## Work required:
Retype each line of the data below exactly, beginning with the first and ending with the one that contains "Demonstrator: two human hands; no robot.". Pictures do not belong in the copy.

Data extracted from a collection
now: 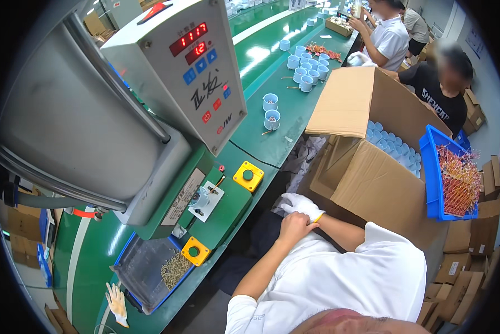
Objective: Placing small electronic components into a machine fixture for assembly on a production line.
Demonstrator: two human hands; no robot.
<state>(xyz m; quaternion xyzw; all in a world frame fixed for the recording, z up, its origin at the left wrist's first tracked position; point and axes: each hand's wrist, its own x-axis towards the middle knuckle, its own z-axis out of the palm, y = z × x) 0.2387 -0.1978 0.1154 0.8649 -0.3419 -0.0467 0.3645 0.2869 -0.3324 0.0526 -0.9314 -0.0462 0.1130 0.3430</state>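
Note:
My left hand (297, 227) is bare and closed around the cuff of the white glove (311, 210) on my right hand. My right hand (295, 204) wears that glove, low in front of my body, with its fingers loosely stretched and nothing visible in them. Some of the fingertips are hard to make out. Left of my hands stands a grey and green press machine (166, 189) with a display box (189, 61). A pale blue cup-shaped part (200, 197) sits in its white fixture plate (212, 204). Another white glove (116, 303) lies at the bench's near left.
Yellow button boxes (248, 176) (195, 251) flank the fixture. A tray (144, 267) holds small metal pieces. Several blue cups (305, 83) stand along the green bench (283, 142). To my right are an open carton (380, 189) of cups and a blue bin (433, 183) of wired parts; co-workers sit beyond.

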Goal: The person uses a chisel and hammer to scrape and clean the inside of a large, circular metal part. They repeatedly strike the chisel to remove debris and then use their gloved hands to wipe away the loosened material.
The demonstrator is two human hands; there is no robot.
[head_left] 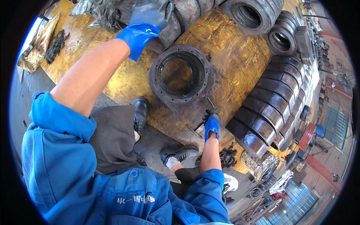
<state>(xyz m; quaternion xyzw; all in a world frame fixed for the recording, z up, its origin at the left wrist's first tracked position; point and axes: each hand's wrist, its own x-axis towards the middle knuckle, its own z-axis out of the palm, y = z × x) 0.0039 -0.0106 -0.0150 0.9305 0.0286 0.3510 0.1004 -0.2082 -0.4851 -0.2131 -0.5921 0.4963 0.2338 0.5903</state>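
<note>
Nearest, at the bottom of the frame, is the blue jacket (131,187), with dark boots (141,116) just beyond it. Right of centre, the gloved right hand (210,122) has its grip closed on a thin metal rod (210,102) whose tip points up and left. The rod looks best held firmly near its end, with the wrist loose, so that the tip can be steered.

At the centre, the thick metal ring (153,75) lies flat on a stained yellow sheet (228,71), holes around its upward face. The rod's tip is near its lower right edge, apart from it. A careful approach would keep the tip off those holes and the fingers out of the bore.

At the top, the gloved left hand (150,15) is over a dark metal piece (170,35); I cannot tell whether its grip is closed. A steady palm there would help balance. Right of the ring stands a row of curved metal segments (268,101); farther off, a brick wall (339,62).
</note>
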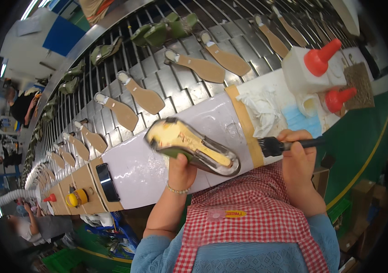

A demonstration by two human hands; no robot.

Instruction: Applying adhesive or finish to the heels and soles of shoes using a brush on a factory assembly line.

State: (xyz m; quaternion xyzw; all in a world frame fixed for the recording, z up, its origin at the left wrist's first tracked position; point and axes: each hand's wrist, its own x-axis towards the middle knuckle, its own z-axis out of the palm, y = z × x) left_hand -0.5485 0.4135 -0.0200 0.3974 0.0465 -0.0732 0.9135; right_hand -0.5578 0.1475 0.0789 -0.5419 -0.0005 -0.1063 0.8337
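Observation:
My left hand (181, 171) is closed on a shoe upper stretched over a last (187, 140), its underside turned up. That underside is pale yellow, with a dark, shiny rim and some green at the side. It is held above the white worktop. In my right hand (298, 157) is a black brush (272, 146), gripped by the handle with its bristles pointing toward the shoe. The bristles are apart from the shoe, over a tan tape strip (250, 132) on the worktop.
Beyond the worktop (135, 166), a slatted metal conveyor carries tan soles (203, 68) and green uppers (157, 34). At right stand white bottles with red nozzles (317, 61), near crumpled white tissue (262, 111) and blue cloth (301, 120). A phone (107, 182) and yellow tape dispenser (76, 197) lie left.

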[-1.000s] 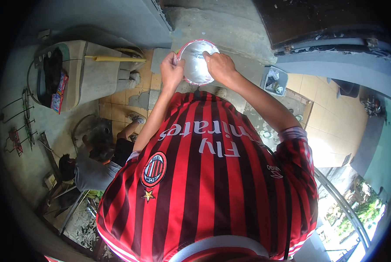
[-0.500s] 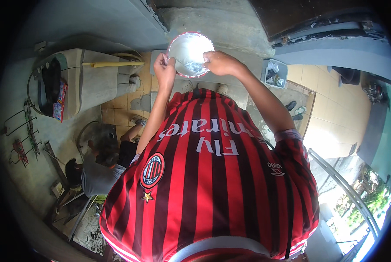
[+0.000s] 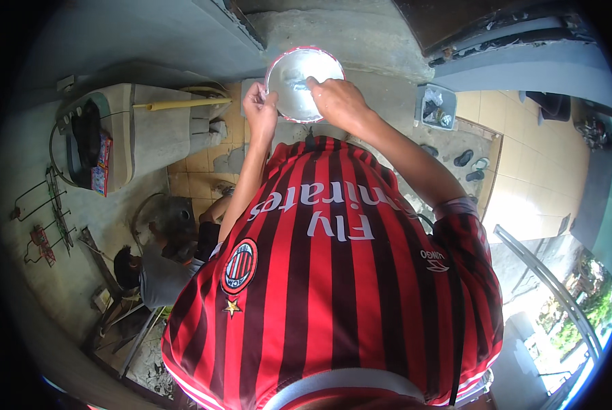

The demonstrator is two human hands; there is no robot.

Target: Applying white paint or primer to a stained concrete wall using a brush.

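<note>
A round white pail point(image 3: 293, 68) with a red-edged rim is held up ahead of me, its open top toward me and its inside pale and bright. My left hand point(image 3: 261, 109) is closed on the left side of its rim, thumb and fingers pinching the edge. My right hand point(image 3: 338, 104) reaches over the right part of the rim into the pail's opening, fingers curled near the middle of it. Something small and greyish shows by those fingertips, but I cannot make out what it is or whether they grip it.
A washing machine point(image 3: 157, 130) stands at left, a yellow pipe point(image 3: 189, 104) across it. Below it, another person point(image 3: 162, 273) crouches. To the right are a grey bin point(image 3: 446, 123) with plastic waste, several sandals point(image 3: 464, 158) and a metal rail point(image 3: 545, 287).
My right hand has moved from the rim farther left over the opening. The pail has shifted slightly right and up in view, and the clear, crinkled patch inside it looks smaller.
</note>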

## Worked solution:
now: 
Objective: Placing small electronic components into a machine fixture for assembly on a production line.
Demonstrator: two human hands; no robot.

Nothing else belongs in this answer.